The NADPH-dependent flavodoxin reductase (FLDR2) is another primary up-regulation target predicted by OptDesign. Overexpressing FLDR2 is thought to balance the significantly increased ratio of NADPH to NADP+ caused by the last step of the lycopene biosynthetic pathway. Last, it is predicted that reducing the phosphate uptake rate improves lycopene production. This is probably because two out of the three reactions added for lycopene biosynthesis produce diphosphate that can be converted to phosphate, and a flux decrease in this uptake reaction rebalances phosphate in the system.

Discussion

This paper has presented a new computational tool, called OptDesign, to aid strain development through rational identification of genetic manipulations including reaction knockout and flux up/down-regulation. This tool has been benchmarked via three case studies of different biochemicals, demonstrating its capability of identifying high-quality strain design strategies to improve biochemical production.
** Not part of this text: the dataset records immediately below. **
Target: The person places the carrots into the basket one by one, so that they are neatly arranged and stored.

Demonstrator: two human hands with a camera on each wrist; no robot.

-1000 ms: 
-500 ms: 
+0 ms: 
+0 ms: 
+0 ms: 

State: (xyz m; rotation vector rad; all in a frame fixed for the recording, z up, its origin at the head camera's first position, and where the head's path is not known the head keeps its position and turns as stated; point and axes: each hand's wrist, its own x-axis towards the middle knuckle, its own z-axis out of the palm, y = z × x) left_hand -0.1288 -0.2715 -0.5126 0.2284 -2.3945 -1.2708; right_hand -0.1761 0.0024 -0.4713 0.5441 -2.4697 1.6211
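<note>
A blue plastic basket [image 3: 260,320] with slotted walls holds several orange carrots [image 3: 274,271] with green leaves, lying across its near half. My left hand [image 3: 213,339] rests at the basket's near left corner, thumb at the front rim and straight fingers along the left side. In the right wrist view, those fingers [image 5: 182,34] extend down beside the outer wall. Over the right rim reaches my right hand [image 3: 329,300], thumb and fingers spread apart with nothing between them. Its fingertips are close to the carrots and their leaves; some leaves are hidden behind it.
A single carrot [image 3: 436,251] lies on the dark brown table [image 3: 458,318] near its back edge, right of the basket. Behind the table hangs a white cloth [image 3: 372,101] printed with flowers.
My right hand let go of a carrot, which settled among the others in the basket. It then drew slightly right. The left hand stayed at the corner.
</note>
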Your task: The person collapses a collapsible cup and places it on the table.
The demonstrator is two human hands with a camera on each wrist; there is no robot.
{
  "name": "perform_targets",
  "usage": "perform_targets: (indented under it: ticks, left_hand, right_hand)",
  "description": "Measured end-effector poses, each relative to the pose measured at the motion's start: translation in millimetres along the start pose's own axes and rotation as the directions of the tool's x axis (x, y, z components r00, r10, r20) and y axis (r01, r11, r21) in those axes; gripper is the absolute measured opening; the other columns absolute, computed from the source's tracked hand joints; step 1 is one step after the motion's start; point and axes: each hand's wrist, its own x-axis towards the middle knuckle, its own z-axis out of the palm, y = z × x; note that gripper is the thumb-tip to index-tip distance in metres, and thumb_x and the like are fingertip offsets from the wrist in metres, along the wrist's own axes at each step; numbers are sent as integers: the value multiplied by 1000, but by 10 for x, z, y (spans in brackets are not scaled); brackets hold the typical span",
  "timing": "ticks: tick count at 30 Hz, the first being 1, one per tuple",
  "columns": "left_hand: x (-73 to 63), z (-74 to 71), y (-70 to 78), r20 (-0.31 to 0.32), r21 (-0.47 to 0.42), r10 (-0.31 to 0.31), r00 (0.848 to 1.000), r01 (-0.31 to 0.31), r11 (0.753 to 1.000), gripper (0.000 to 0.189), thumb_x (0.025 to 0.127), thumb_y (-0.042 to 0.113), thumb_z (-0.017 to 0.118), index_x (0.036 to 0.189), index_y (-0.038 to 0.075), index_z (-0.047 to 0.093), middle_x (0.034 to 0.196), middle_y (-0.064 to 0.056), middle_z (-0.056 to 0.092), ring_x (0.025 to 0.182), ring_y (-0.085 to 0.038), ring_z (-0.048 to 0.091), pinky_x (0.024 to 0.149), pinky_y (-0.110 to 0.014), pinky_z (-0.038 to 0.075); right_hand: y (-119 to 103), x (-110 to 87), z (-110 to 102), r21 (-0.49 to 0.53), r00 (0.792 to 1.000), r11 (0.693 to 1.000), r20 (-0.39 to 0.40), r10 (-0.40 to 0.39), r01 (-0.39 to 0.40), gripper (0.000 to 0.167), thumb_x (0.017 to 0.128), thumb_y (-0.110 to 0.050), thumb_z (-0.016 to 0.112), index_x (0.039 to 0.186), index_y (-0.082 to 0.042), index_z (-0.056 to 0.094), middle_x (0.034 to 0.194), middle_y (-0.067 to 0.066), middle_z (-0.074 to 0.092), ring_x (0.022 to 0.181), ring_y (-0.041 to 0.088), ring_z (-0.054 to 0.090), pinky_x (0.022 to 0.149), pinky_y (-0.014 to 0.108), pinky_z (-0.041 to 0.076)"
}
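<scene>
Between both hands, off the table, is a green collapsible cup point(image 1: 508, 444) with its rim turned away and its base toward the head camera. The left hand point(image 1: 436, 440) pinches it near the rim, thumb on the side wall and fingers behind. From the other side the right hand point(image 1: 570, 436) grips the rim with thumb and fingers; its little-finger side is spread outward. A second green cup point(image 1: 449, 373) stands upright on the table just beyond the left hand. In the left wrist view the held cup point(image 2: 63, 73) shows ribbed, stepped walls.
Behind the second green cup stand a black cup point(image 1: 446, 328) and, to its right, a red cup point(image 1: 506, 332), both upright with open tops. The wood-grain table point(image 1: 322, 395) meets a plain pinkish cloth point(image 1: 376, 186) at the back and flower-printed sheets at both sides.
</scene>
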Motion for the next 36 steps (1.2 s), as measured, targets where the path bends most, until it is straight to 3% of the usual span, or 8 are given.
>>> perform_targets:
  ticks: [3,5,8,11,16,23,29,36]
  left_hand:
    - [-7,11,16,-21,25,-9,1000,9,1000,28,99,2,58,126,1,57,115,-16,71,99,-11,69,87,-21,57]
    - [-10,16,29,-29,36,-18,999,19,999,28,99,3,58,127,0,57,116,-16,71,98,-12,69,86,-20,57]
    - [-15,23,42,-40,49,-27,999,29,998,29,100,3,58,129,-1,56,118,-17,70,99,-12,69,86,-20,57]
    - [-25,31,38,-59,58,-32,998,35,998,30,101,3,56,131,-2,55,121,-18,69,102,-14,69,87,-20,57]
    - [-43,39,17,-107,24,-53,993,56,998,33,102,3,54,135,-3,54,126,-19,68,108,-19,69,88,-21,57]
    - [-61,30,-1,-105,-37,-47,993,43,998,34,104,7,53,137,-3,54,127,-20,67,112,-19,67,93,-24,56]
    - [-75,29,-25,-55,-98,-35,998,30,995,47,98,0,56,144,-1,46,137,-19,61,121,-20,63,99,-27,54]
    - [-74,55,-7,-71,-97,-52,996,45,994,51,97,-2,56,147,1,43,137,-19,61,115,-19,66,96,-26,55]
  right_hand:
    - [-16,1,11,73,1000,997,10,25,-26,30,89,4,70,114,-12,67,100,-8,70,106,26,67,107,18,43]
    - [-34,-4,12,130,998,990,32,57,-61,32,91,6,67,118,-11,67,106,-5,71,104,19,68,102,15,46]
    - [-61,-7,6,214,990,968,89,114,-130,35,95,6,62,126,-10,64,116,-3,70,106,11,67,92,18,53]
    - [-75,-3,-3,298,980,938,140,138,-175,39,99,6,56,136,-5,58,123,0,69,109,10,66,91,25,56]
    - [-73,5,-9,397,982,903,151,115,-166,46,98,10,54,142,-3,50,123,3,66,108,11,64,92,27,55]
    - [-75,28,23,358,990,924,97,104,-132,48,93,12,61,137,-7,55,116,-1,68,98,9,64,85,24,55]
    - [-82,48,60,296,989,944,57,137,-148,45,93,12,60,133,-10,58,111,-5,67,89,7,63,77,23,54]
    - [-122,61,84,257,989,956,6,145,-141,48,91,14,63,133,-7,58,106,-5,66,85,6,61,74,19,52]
OptDesign predicts well in its first computational step a set of candidates that can be potentially used as experimental regulation targets, as shown in the succinate case. In a second computational step, the algorithm further prunes this set to a realistically acceptable size while optimizing biochemical production. Interestingly, many of the predicted manipulations have been experimentally implemented in previous studies. Taking succinate production as an example, 10 out of 14 manipulations (MSGA, ACALD, LDH_D, HEX1, PDH, PFL, PTAr/ACKr, GLCptspp, PPC, and MDH) suggested by OptDesign have been employed in succinate-producing strains.36,37,40,46 Specifically, it has been shown that engineered E. coli strains KJ060 and KJ073 produce succinate yields of 1.2–1.6 mol/mol glucose after removing completing pathways that lead to the byproducts ethanol, acetate, formate, and lactate.40 These strains were developed through added acetate in culture media because the deletion of PFL causes acetate auxotrophy under anaerobic conditions.37 However, OptDesign suggests that there is no need to completely deactivate PFL. Instead, down-regulating it avoids acetate auxotrophy while still achieving high succinate production.a Additionally, it is observed that glucose transport favoring glucokinase over pep-dependent PTS yields higher succinate production.52 Furthermore, the overexpression of PPC in E. coli for increasing succinate yields has been confirmed in a previous study.46

OptDesign also suggests a few new modifications, such as the deletion of FADRx and RPE, the up-regulation of CS, and down-regulation of ATPS4rpp, which to our best knowledge have not been experimentally implemented for succinate production. While up-regulation of CS has been shown to increase malic acid production,44 it remains unclear whether this manipulation is also useful for succinate production. The suggested flux modifications on FADRx and ATPS4rpp reconfirm the importance of ATP and redox balance in succinate-producing strains.40 Deletion of RPE showed low flux in the Krebs cycle,53 suggesting that metabolic bottlenecks may exist upstream of the Krebs cycle. The design strategies predicted by OptDesign imply that a synergistic effect of RPE knockout with the other identified flux modifications can lead to a high production of succinate. Similar observations can also be found for the production of two non-native biochemicals, naringenin and lycopene, studied in this paper.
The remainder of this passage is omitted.